Eutropio has arranged for us both to have jobs on the ship; when we arrive in the new land, we will be paid our wages in silver and gold that we can use to buy anything we need to build our home and a farm. I understand we will even have animals on board the ship, and seeds to plant. The soil there is so rich that when seeds are planted they spring up over night and bear fruit within a few days.

My father, Alvar Nunez Cabeza de Vaca lead an expedition in 1527 when I was just a child. He and Cabeza de Vaca and the father of Eutropio, Ponce de Leon, sailed to the eastern side of the new continent to explore a land they call Florida. He and his entire crew were captured by savages and kept as slaves for over six years. He was one of the only survivors. They escaped from the savages and wandered for two more years westward across the continent and found the place now called New Spain where many of the explorers are beginning to settle. There are towns with families living in them. He said some of the explorers were even marrying savage women and bearing children. I think these women must be princesses of the tribes that wear the golden ornaments and clothing. Perhaps when my husband is an Hidalgo, I too will be considered as royalty. Once we get there, I will be Dona Beatriz Ponce de Leon.
As I write this with the last smidge of oil burning in my lantern, I know I am looking for the last time on my home. Mama and Papa lie sleeping in the corner, and my brothers and sister are beside me on their sleeping pallets. I gave the last of my evening meal to them, because we have all been so hungry for so long, I wanted them to have something good from me to remember that I love them. I know I will miss them, but the family will have more to eat with me gone, and I will be better even dead than as a wife to Don Pedro.
I must go now. I have only the clothes I am wearing that my brother grew out of last year, and the blanket I sleep on; they are already nearly rags, but they will have to last me until I replace them with my golden wedding dress.

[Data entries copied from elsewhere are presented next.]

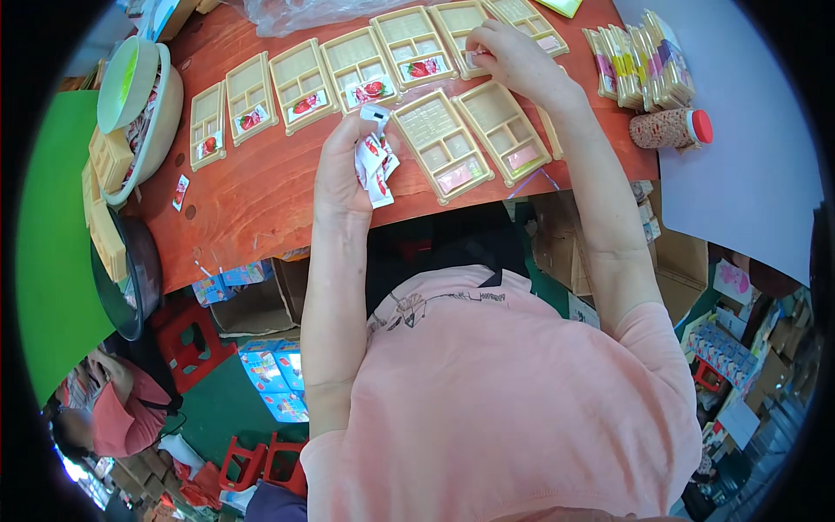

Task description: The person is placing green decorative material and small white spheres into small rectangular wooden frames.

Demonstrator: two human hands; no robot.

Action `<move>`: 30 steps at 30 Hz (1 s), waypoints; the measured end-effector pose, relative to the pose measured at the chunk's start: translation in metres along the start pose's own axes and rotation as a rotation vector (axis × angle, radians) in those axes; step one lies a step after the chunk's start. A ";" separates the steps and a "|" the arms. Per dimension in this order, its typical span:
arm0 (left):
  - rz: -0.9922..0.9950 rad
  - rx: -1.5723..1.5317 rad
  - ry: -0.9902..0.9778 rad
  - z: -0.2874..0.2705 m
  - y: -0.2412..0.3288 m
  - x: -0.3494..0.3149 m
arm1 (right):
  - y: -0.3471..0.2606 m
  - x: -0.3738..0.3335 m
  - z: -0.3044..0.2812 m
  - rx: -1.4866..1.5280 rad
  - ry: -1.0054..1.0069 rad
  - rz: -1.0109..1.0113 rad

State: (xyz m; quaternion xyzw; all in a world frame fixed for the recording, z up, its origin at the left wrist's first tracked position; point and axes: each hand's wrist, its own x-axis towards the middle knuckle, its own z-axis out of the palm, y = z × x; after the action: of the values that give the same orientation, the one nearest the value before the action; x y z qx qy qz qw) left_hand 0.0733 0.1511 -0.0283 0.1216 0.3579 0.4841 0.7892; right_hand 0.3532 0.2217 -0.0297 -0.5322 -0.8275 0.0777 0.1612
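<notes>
From the head view: grips a loose bunch of strawberry-print sachets [380, 178] in the left hand [341, 165], clamped by curled fingers, above the near part of the red desk [261, 187]. Has the right hand [509, 56] stretched out well apart from the left, fingers bent down at the near end of the sixth tray [453, 19] of the far row, counted from the left, close upon a small pale piece [473, 60] there. Cannot tell whether pinched on that piece or only touching

Places the held bunch to the left of the right hand and nearer the body, lengthwise roughly away from the body. Puts the sixth tray under the right fingers, with its long axis running away from the body and its far end leaning left. Makes the right hand the nearer one to that tray, the left hand the nearer one to the fourth tray [352, 52] and to the left near-row tray [426, 122]

Shows more such sachets at the near ends of the first five far trays. Shows also a loose sachet [180, 192] near a white basin [172, 109] at the left; at the right, wrapped packs [639, 70] just beyond a red-lidded jar [658, 129]
</notes>
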 end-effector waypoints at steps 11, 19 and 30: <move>0.085 0.189 -0.067 0.024 -0.024 0.019 | -0.061 -0.018 -0.017 0.892 0.066 0.267; 0.135 0.415 0.009 0.042 -0.033 0.020 | -0.050 -0.029 -0.021 0.858 -0.012 0.215; 0.095 0.315 0.009 0.023 -0.024 0.016 | 0.099 -0.046 -0.041 0.238 0.295 0.065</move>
State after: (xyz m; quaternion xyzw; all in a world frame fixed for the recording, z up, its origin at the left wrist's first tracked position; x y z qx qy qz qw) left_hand 0.1097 0.1568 -0.0319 0.2585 0.4265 0.4593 0.7351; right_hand 0.4695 0.2202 -0.0298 -0.5413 -0.7623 0.1011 0.3401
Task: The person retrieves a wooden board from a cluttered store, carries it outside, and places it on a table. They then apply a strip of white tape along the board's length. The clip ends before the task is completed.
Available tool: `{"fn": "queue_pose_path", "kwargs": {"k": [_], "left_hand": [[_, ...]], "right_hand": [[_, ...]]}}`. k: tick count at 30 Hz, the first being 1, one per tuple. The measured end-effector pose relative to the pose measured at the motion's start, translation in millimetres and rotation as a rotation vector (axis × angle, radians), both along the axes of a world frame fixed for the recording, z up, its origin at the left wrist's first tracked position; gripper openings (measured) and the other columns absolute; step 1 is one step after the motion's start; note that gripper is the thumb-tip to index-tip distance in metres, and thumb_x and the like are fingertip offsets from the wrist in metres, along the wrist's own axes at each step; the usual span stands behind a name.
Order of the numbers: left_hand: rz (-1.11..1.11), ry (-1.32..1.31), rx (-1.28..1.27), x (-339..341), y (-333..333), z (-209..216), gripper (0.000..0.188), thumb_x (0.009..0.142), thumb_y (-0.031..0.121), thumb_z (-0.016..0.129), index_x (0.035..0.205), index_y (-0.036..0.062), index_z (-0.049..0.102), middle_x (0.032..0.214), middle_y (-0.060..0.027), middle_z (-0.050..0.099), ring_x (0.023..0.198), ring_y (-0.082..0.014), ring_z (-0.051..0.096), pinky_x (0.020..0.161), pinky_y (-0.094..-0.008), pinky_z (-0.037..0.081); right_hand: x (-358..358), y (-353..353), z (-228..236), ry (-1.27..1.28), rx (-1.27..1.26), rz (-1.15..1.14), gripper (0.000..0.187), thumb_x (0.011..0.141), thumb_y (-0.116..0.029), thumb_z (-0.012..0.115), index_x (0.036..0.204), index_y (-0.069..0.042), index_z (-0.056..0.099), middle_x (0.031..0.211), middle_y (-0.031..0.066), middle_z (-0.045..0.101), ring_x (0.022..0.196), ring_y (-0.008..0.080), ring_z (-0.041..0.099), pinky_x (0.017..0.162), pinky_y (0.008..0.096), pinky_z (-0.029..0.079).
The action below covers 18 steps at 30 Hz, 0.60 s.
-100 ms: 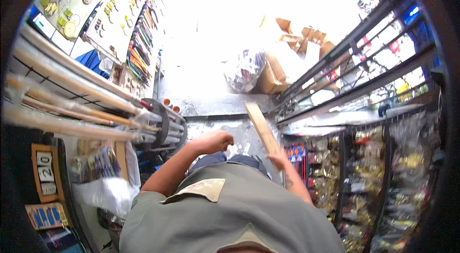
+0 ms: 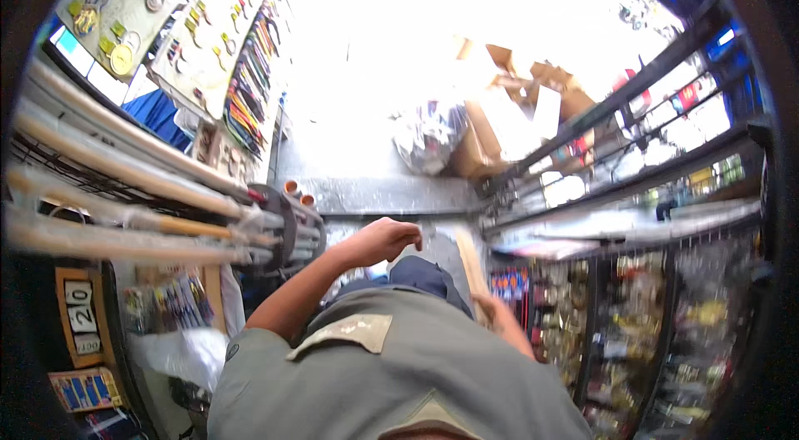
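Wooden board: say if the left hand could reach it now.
Probably yes: the left hand looks empty, and nothing visible blocks its way to the wooden board in the right hand.

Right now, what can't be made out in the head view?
Head view, all:
Left hand: palm hidden by its own back.
Wooden board: lower end hidden by right hand and shirt.
Packets at right: contents blurred.
Ground beyond cardboard box: lost in glare.

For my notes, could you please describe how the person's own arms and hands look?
The left hand and right hand are ungloved, and both forearms are bare. The left sleeve is short and grey-green, with a small dark round mark. The right forearm is too blurred to show finer markings.
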<state>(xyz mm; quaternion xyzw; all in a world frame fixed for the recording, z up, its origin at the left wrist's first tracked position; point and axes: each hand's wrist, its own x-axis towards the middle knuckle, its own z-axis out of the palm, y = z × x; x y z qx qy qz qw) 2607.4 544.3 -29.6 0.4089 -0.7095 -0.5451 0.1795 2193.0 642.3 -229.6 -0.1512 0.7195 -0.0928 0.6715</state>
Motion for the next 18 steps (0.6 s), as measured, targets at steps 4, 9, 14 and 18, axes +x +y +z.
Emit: {"fn": "queue_pose_path", "kwargs": {"k": [4,9,14,18], "left_hand": [[0.339,0.206,-0.346,40.2,-82.2,27.8,0.012,0.09,0.017,0.07,0.088,0.0051,0.068,0.068,-0.0119,0.064,0.054,-0.0178,0.054,0.055,-0.0324,0.046],[0.795,0.327,-0.348,112.9,-175.9,8.8,0.042,0.087,0.016,0.077,0.062,0.0045,0.045,0.056,0.0044,0.032,0.054,-0.0064,0.029,0.047,-0.0289,0.024],[1.099,0.284,-0.523,201.1,-283.0,-12.3,0.04,0.091,0.005,0.069,0.066,0.0089,0.039,0.063,0.0079,0.029,0.06,-0.0034,0.027,0.051,-0.0255,0.02],[1.118,0.22,-0.398,260.6,-351.5,-9.1,0.041,0.096,0.006,0.064,0.068,0.0079,0.034,0.067,0.0083,0.028,0.063,-0.0018,0.023,0.053,-0.0244,0.017]], "right_hand": [[-0.6,-13.0,0.7,-0.036,0.082,-0.073,0.072,0.069,-0.054,0.077,0.123,-0.009,0.064,0.117,0.0152,0.068,0.108,0.0258,0.065,0.091,0.0463,0.051],[61.7,-140.9,-49.6,0.129,0.124,0.104,0.08,0.065,-0.056,0.08,0.125,-0.006,0.061,0.119,0.0174,0.066,0.11,0.0285,0.064,0.092,0.0452,0.051],[137.1,-318.2,-70.2,0.365,-0.06,0.53,0.089,0.06,-0.058,0.082,0.126,-0.002,0.058,0.122,0.0196,0.064,0.112,0.0313,0.062,0.094,0.0441,0.05],[209.3,-525.6,-31.2,0.587,-0.338,0.828,0.097,0.057,-0.06,0.084,0.127,0.0,0.056,0.124,0.0213,0.062,0.114,0.0335,0.061,0.096,0.0433,0.05]]}}
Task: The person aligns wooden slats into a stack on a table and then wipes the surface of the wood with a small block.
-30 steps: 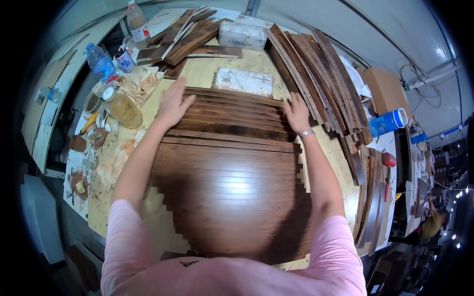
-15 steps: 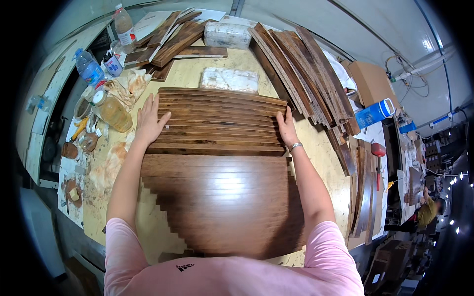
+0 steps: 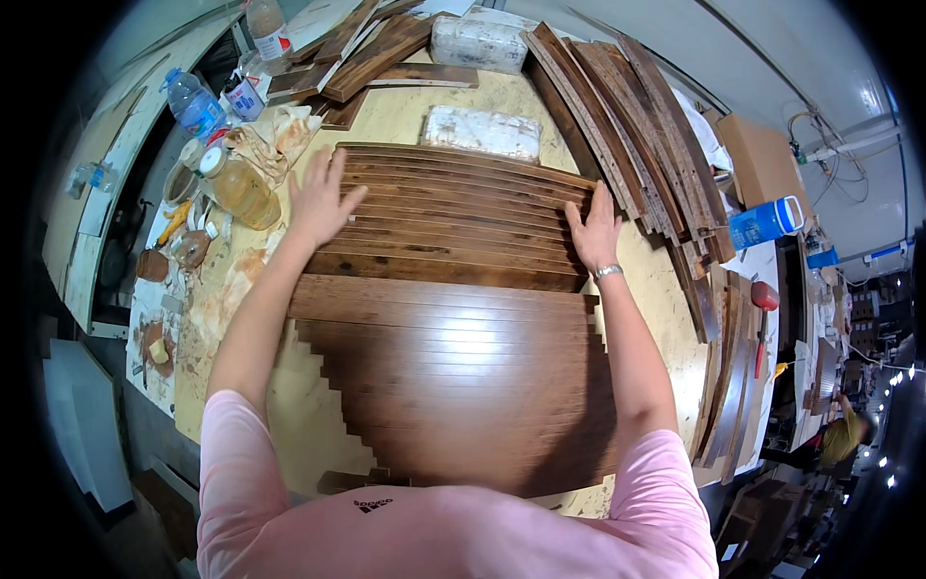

August 25, The year of Our Lord, 1545

We arrived yesterday and I fell on the beach and kissed the sand, so grateful was I to be released from the confinement of the ship and the constant rolling motion of that beastly prison. The rags I wore to begin with are all but gone, and what is left is stiff with the salt from the ocean spray. My hair is tangled and full of lice as is Eutropio’s. My skin is covered with flea bites, and my body smells like the sewage drains of my home town. I scrubbed with sand in the salt water on the beach just to take off the layers of filth that have built up in my hair and skin. It was a relief to be rid of some of the vermin. Some have shaven their heads to be rid of the lice, but I cannot bear to think of that, though it may be the only way to ever get rid of the tangles as well as the lice. All of us have lost any weight we had to begin with, and we look like skeletons rather than human beings. Even though my stomach has been empty for days since we ran out of weevil infested flour and mildewed fruits and the last of the meat filled with maggots, I vomit constantly and have suffered severe dysentery for the last three weeks. It took all our strength to continue the final miles of the journey after we spotted what we thought was in land. It turned out to be a mirage and it took a week more to reach the a bay. I have seen no houses of gold or people dressed in gold, but as we marched inland from the ship we found a jungle filled with fruits of indescribable shapes and colors. I would have thought that when at last I found clean food, I would gorge myself, but the smallest bites were more than I could bear to chew and swallow.

We had all been surprised and excited to see the skyline of a huge city, even before we landed. It looked to be larger than any I had seen in Spain, but the captain would not allow us to leave the ship, instead he insisted that we were too far South, and we had to sail northward along the coast for a full day before we were allowed to dock. He did, however allow a landing party to go ashore and gather fruit and fresh water. He told us that in 1517 Captain Francisco Hernandez de Cordoba had landed in that place and the entire crew had been massacred by savages. I wondered if those had been the same ones who my father had found on his expedition.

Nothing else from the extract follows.